◆ What the task asks
Each line of the records must appear in your answer exactly, with no pictures.

○ ○ ○ ○

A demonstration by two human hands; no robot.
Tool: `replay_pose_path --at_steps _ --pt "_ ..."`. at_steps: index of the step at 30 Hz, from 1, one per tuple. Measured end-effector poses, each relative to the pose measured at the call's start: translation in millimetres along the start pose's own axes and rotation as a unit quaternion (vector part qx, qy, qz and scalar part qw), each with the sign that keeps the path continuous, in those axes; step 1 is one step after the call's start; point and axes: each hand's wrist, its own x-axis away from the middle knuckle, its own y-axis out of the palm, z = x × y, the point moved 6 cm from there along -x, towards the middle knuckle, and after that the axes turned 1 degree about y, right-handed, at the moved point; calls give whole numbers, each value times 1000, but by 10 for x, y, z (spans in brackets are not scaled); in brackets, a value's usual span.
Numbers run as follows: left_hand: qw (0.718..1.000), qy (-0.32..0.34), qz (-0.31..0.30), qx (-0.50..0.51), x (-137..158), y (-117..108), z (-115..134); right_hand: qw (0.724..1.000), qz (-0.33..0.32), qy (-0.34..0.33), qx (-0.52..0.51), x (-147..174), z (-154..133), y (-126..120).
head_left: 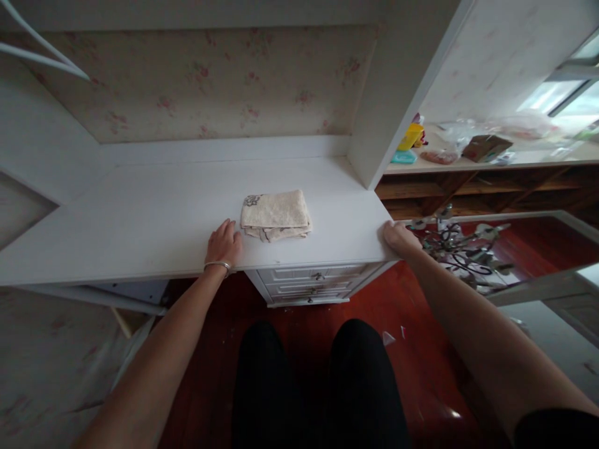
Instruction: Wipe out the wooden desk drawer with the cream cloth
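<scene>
across the white desk point(154, 218) a folded beige towel point(276, 215) already lies flat near the front edge — folding looks finished. left hand point(223, 244) rests open, palm down just beside it, not gripping; right hand point(397, 239) curls over the desk's right corner — nothing held.

Soft, nubby terry cloth on the folded towel point(276, 215), lying on a smooth matt white-painted desk top point(140, 218), a thin shiny metal bangle point(218, 265) at the left wrist, and glossy dark red wooden floor point(421, 349) gleaming below.
</scene>
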Motion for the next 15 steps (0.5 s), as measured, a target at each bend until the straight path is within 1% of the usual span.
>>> replay_pose_path --at_steps 2,5,8,15 --pt "1000 -28 9 -9 -2 14 -23 998 -16 51 41 -17 45 42" --pt "998 -38 -10 -39 1 65 -15 988 -38 99 116 -5 70 48" --pt "998 -29 -20 -60 -2 96 -3 984 -41 104 142 23 44 22" --pt "998 -33 2 -44 6 54 -2 982 -36 105 152 30 18 7"
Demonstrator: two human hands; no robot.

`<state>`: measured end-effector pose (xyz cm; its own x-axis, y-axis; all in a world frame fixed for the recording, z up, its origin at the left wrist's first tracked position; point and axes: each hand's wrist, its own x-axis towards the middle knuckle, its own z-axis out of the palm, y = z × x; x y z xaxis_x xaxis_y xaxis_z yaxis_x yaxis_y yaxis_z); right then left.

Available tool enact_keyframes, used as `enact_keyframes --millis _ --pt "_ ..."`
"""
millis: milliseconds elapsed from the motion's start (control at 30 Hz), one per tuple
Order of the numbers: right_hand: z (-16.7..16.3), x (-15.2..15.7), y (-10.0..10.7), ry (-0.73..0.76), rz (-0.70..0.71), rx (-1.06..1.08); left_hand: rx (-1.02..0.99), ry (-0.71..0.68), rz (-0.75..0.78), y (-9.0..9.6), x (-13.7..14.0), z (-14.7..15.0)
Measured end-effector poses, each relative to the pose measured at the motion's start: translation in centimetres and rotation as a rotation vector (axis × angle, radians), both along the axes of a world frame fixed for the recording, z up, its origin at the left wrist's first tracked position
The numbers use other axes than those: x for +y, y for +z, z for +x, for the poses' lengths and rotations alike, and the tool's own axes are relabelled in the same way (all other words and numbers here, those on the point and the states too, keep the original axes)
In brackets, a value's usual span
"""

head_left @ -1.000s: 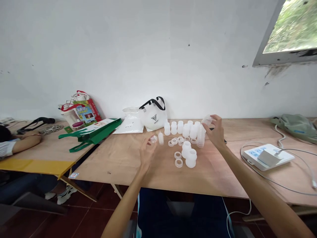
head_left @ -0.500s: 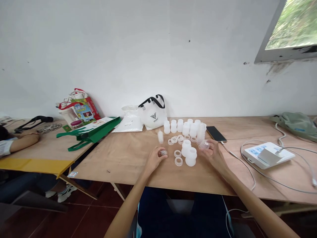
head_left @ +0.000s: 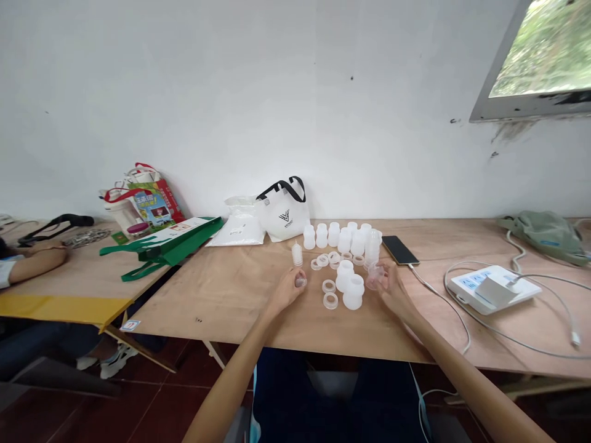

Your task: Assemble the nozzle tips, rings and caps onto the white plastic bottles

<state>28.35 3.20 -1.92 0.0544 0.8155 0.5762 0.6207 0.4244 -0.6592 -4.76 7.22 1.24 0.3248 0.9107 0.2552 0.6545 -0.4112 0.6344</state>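
Note:
My left hand rests low over the table with its fingers closed on a small clear plastic piece. My right hand grips a clear plastic cup-shaped piece by its side, beside a tall clear stack of similar pieces. Between the hands stand two white plastic bottle-shaped parts, with translucent rings to their left. Behind them lie several more rings and a cluster of white bottle-shaped parts. A short ribbed clear stack stands beyond my left hand.
A phone on a cable lies right of the parts, near a white power strip with loose cords. At the back are a white tote bag and a white plastic packet. A green bag lies left; another person's arm rests beyond.
My left fingers have closed more tightly round the clear piece. My right hand has shifted slightly with its cup-shaped piece, which now tilts lower. The whole view has moved a little.

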Motion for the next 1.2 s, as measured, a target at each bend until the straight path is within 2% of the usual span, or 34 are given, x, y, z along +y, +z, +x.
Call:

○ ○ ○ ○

◆ Written response
A demonstration by two human hands; no robot.
Tool: `replay_pose_path --at_steps _ --pt "_ ..."`. at_steps: index of the step at 30 Hz, from 1, one per tuple. Measured end-effector poses, each relative to the pose measured at the call's start: translation in millimetres along the start pose's own axes and rotation as a unit quaternion (vector part qx, qy, qz and scalar part qw), each with the sign that keeps the path continuous, in those axes; step 1 is one step after the call's start; point and axes: each hand's wrist, its own x-axis away from the middle knuckle, its own y-axis out of the palm, z = x × y, the point moved 6 cm from there along -x, towards the middle knuckle, and after that the axes turned 1 degree about y, right-handed, at the moved point; calls give whole numbers, each value times 1000, but by 10 for x, y, z (spans in brackets are not scaled); in brackets, a value's usual span.
Numbers run as follows: left_hand: qw (0.718..1.000), qy (-0.32..0.34), qz (-0.31..0.30), qx (-0.50..0.51), x (-137..158), y (-117..108), z (-115..134); right_hand: qw (0.724..1.000), qz (-0.33..0.32), qy (-0.34..0.33), qx (-0.52..0.51), x (-147..174), z (-154..133), y (-126..120).
head_left: 
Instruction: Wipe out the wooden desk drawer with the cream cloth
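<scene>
across the white desk point(154, 218) a folded beige towel point(276, 215) already lies flat near the front edge — folding looks finished. left hand point(223, 244) rests open, palm down just beside it, not gripping; right hand point(397, 239) curls over the desk's right corner — nothing held.

Soft, nubby terry cloth on the folded towel point(276, 215), lying on a smooth matt white-painted desk top point(140, 218), a thin shiny metal bangle point(218, 265) at the left wrist, and glossy dark red wooden floor point(421, 349) gleaming below.
</scene>
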Motion for the next 15 steps (0.5 s), as measured, a target at each bend until the straight path is within 1% of the usual span.
>>> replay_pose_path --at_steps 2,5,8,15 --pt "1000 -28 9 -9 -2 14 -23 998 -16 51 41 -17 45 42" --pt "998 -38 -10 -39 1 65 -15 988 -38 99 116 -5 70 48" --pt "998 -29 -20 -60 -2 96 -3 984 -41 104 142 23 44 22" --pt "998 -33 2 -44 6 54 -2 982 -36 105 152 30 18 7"
Demonstrator: two human hands; no robot.

`<state>`: measured end-effector pose (xyz cm; its own x-axis, y-axis; all in a world frame fixed for the recording, z up, its origin at the left wrist's first tracked position; point and axes: each hand's wrist, its own x-axis towards the middle knuckle, its own z-axis out of the palm, y = z × x; x y z xaxis_x xaxis_y xaxis_z yaxis_x yaxis_y yaxis_z); right then left.

Available tool enact_keyframes, used as `enact_keyframes --millis _ --pt "_ ..."`
"""
millis: milliseconds elapsed from the motion's start (control at 30 Hz), one per tuple
Order of the numbers: right_hand: z (-16.7..16.3), x (-15.2..15.7), y (-10.0..10.7), ry (-0.73..0.76), rz (-0.70..0.71), rx (-1.06..1.08); left_hand: rx (-1.02..0.99), ry (-0.71..0.68), rz (-0.75..0.78), y (-9.0..9.6), x (-13.7..14.0), z (-14.7..15.0)
Measured end-effector poses, each relative to the pose measured at the motion's start: translation in centimetres and rotation as a rotation vector (axis × angle, radians), both along the axes of a world frame fixed for the recording, z up, its origin at the left wrist's first tracked position
The numbers use other axes than those: x for +y, y for +z, z for +x, for the poses' lengths and rotations alike, and the tool's own axes are relabelled in the same way (all other words and numbers here, those on the point and the states too, keep the original axes)
In brackets, a value's usual span
"""

head_left @ -1.000s: 
head_left @ -0.500s: 
head_left @ +0.000s: 

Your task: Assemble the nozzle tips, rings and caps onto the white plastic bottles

<state>28.35 3.20 -1.92 0.0544 0.8155 0.5762 0.6207 0.4244 -0.6592 -4.76 7.22 1.24 0.3248 0.9107 0.2552 0.6545 -0.4112 0.6344</state>
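Note:
My left hand rests low over the table with its fingers closed on a small clear plastic piece. My right hand grips a clear plastic cup-shaped piece by its side, beside a tall clear stack of similar pieces. Between the hands stand two white plastic bottle-shaped parts, with translucent rings to their left. Behind them lie several more rings and a cluster of white bottle-shaped parts. A short ribbed clear stack stands beyond my left hand.
A phone on a cable lies right of the parts, near a white power strip with loose cords. At the back are a white tote bag and a white plastic packet. A green bag lies left; another person's arm rests beyond.
My left fingers have closed more tightly round the clear piece. My right hand has shifted slightly with its cup-shaped piece, which now tilts lower. The whole view has moved a little.
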
Motion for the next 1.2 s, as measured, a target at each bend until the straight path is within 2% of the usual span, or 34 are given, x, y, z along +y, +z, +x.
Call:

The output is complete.